Trova la città in pessime condizioni, con le porte urbiche ingombre delle carcasse di autoblindo tedesche mitragliate dagli aerei alleati, varie case medievali distrutte e la grande torre al centro della piazza ridotta ad un cumulo di macerie «alto tre metri». Rintracciato il donzello del Palazzo comunale, Hartt si fa aprire la porta della sala principale e, sospirando di sollievo come pochi giorni prima aveva fatto Clarke, ammira l’integrità dell’affresco che gli appare «in tutta la sua distaccata maestosità».

Le parole di Hartt sono significative perché lasciano trasparire la sua formazione sui saggi di Longhi e soprattutto di Berenson. Il resto della narrazione rivela lo stato d’animo dell’ufficiale americano, di Procacci e di Salmi. «Colti da profonda commozione», prosegue l’ufficiale, «contemplammo la trionfale figura centrale, pacata come una statua alle luci dell’alba, con le aride colline aretine e le nuvole grigie sullo sfondo e i soldati in primo piano con armatura azzurra e lavanda e mantello rosso, addormentati ai piedi del formidabile miracolo».

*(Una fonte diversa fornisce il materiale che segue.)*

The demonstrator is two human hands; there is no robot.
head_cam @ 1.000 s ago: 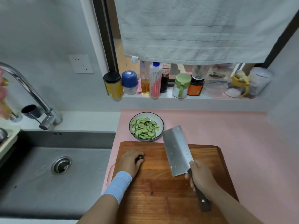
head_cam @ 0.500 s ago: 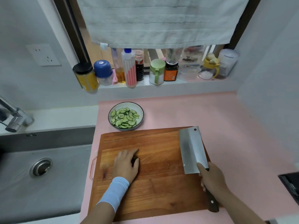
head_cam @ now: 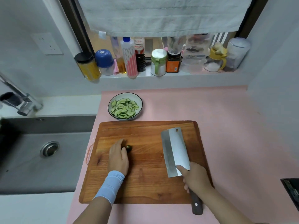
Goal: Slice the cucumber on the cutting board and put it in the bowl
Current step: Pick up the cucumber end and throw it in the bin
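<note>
I see the cutting board [head_cam: 145, 183] on the pink counter [head_cam: 226, 126]. The cleaver [head_cam: 174, 151] lies over its right side, my right hand [head_cam: 196, 178] wrapped round the handle. The bowl [head_cam: 124, 95] behind holds cucumber slices [head_cam: 124, 108]. My left hand [head_cam: 118, 157] touches the cucumber end [head_cam: 129, 147] on the board; whether it pinches, I cannot tell.

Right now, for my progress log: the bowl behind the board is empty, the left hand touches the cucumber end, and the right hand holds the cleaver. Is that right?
Not quite. The head view shows the bowl is not empty: it holds cucumber slices. The rest stands: the left hand touches the cucumber end, and the right hand holds the cleaver.
</note>
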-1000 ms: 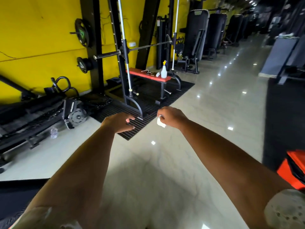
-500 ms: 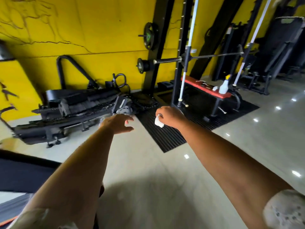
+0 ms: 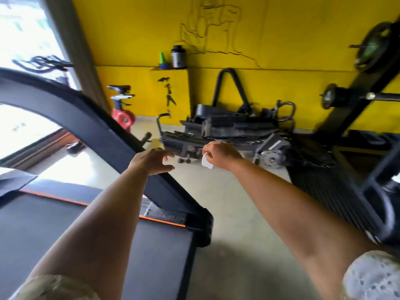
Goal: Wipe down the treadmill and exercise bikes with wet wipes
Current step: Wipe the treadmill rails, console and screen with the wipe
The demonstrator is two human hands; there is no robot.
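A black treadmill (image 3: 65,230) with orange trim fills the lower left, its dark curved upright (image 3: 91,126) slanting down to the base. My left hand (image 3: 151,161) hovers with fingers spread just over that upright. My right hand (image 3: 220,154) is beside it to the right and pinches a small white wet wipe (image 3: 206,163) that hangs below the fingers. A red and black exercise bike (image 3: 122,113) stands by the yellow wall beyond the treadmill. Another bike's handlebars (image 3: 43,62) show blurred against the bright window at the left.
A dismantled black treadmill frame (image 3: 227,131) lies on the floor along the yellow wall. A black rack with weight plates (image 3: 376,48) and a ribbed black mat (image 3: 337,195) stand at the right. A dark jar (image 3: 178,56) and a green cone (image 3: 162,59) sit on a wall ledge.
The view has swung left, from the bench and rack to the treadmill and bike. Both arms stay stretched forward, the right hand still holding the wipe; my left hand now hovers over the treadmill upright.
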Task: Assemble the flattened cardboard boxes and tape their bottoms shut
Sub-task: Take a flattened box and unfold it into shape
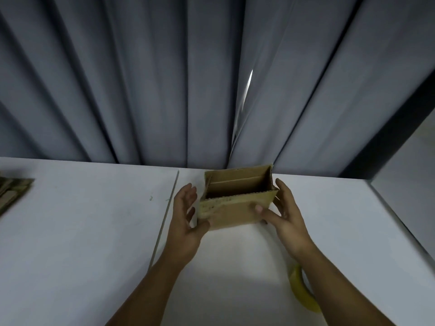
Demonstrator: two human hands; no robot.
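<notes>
Grey curtain [141,78] behind; white surface [82,220] in two panels, seam between. One box [235,210] stands squared up near the far edge, open top upward; its bottom is hidden, so taping can't be confirmed. Right hand [284,220] grips its right wall, thumb on the front face. Left hand [186,222] cups the left corner, fingers relaxed. Tape roll [301,292] lies near the right forearm. Flat cardboard stack [11,191] at far left looks like work remaining.

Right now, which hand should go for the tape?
Right, probably. The tape lies beside that forearm, close behind the right hand; the left hand, touching the box, would have to cross over.
</notes>
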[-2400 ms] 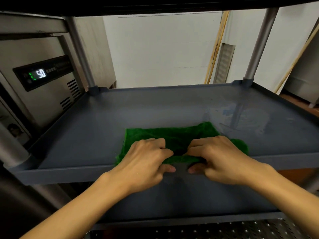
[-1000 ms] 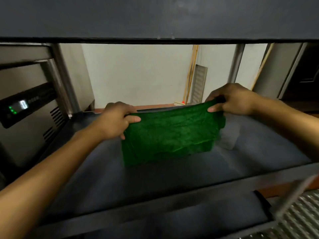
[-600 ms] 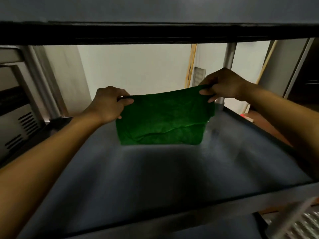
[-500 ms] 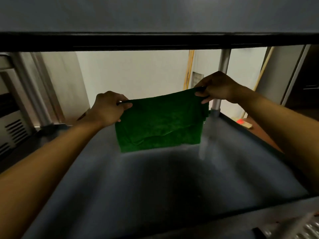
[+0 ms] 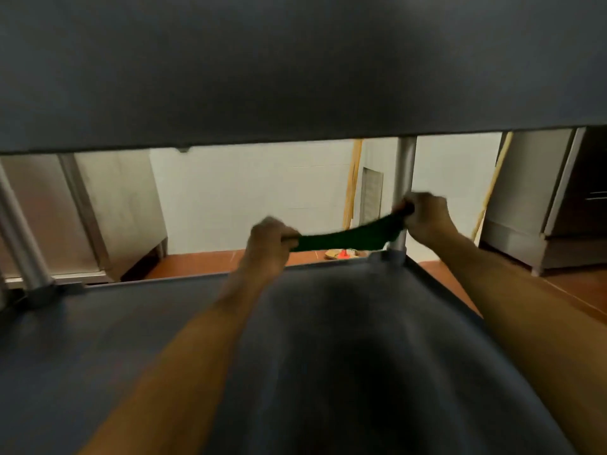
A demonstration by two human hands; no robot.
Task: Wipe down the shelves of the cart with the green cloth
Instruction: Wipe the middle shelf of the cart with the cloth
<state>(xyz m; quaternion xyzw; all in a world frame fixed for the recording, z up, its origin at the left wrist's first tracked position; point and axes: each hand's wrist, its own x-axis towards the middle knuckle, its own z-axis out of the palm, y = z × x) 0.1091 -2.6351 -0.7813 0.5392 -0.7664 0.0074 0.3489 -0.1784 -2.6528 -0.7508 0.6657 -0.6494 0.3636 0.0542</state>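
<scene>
Both hands reach deep over the shelf (image 5: 138, 339). The left hand (image 5: 267, 239) grips one end of the cloth (image 5: 348, 238), the right hand (image 5: 427, 216) the other, beside the far right post (image 5: 405, 172). The cloth is stretched taut, long axis left to right, rising rightward, in the air above the shelf's far edge.

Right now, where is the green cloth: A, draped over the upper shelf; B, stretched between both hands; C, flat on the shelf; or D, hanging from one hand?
B: the left hand and right hand each grip an end of the green cloth, held off the shelf.
</scene>
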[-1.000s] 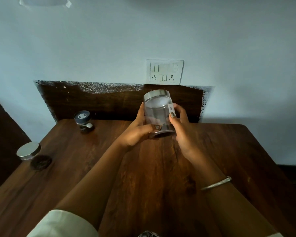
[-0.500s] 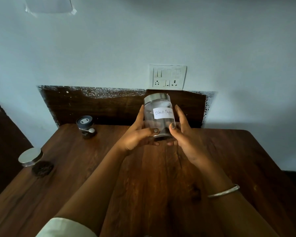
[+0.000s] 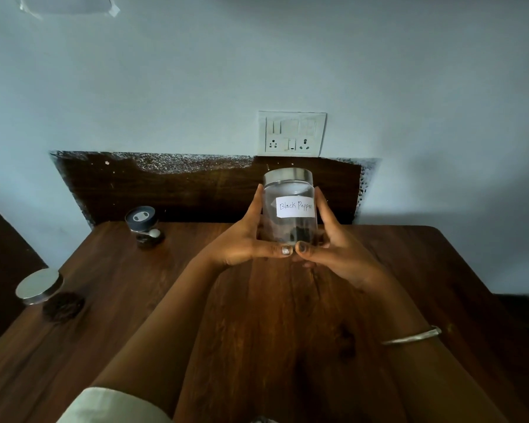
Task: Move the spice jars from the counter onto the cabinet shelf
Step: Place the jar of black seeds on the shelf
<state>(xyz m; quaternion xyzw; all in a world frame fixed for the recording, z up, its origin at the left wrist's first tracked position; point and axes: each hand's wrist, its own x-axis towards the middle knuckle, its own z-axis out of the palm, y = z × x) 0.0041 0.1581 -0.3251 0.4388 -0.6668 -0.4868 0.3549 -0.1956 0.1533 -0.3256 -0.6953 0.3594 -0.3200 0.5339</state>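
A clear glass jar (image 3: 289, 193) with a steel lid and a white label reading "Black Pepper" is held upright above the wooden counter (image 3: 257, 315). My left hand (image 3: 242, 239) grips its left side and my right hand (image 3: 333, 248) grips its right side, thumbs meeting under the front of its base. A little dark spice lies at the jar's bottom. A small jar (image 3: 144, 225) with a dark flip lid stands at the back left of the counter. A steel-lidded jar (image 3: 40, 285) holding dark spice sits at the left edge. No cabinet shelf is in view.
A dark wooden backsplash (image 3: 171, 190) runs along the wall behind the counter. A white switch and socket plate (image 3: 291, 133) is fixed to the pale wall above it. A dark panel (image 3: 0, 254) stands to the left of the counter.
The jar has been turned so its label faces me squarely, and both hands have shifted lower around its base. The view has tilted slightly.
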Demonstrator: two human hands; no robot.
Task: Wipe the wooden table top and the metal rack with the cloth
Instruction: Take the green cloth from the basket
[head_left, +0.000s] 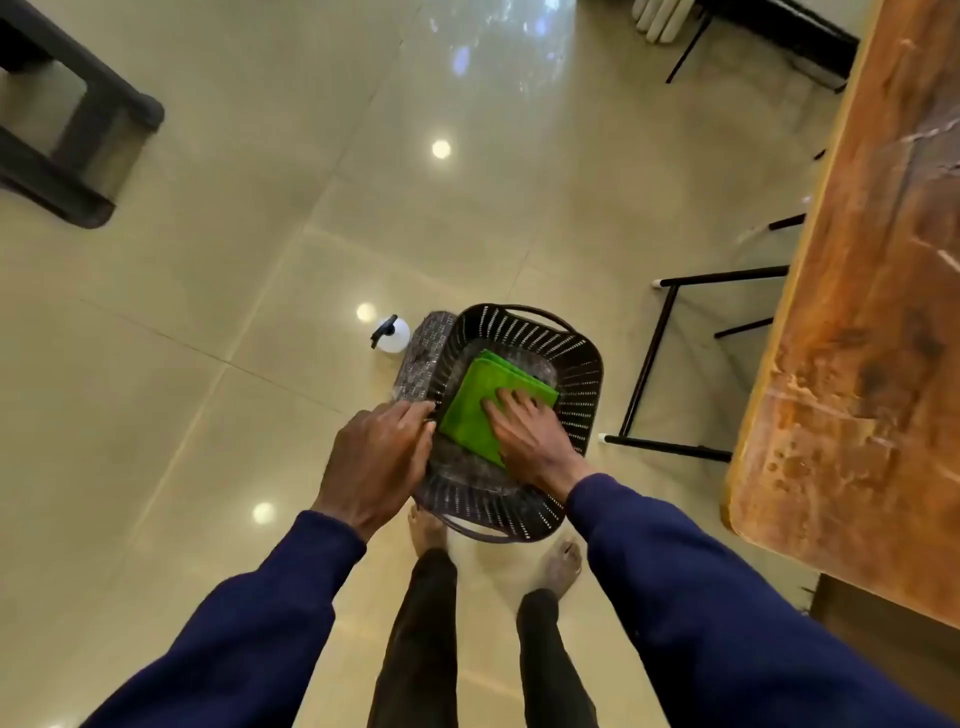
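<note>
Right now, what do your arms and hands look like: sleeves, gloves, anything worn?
Both arms wear long dark navy sleeves, left sleeve and right sleeve, ending in cuffs at the wrists. The left hand and right hand are bare: no gloves, and no ring or watch shows.

A bright green cloth, folded into a flat square, lies on the bottom of a dark slotted plastic basket on the floor. The wooden table top, orange-brown and glossy with pale streaks, stands to its right.
</note>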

Poi dopo il «miracolo» del figliolo sarebbe stata la volta di quello della madre. Sullal via del ritorno, Hartt e compagni fanno una deviazione per Monterchi perché vogliono controllare lo stato in cui versa la Madonna del parto, l’affresco che Piero avrebbe dipinto in memoria della madre, nativa del paese. Nella piccola cappella del cimitero, la narrazione si accende di nuovo, perché si deve trovare un muratore per abbattere il muro che era stato eretto per proteggere il dipinto.

Dopo poche picconate, l’affresco erompe con la sua azzurra luminosità e la postura di immobile idolo dal buio temporaneo della teca salvifica. Come in una narrazione che si rispetti, i tre possono riprendere ora la via del ritorno, con la splendida notizia che le opere di Piero in Valtiberina sono rimaste indenni. Se la Resurrezione di Sansepolcro avesse ancora avuto l’altare, sarebbe stato il caso di accendervi più di un cero.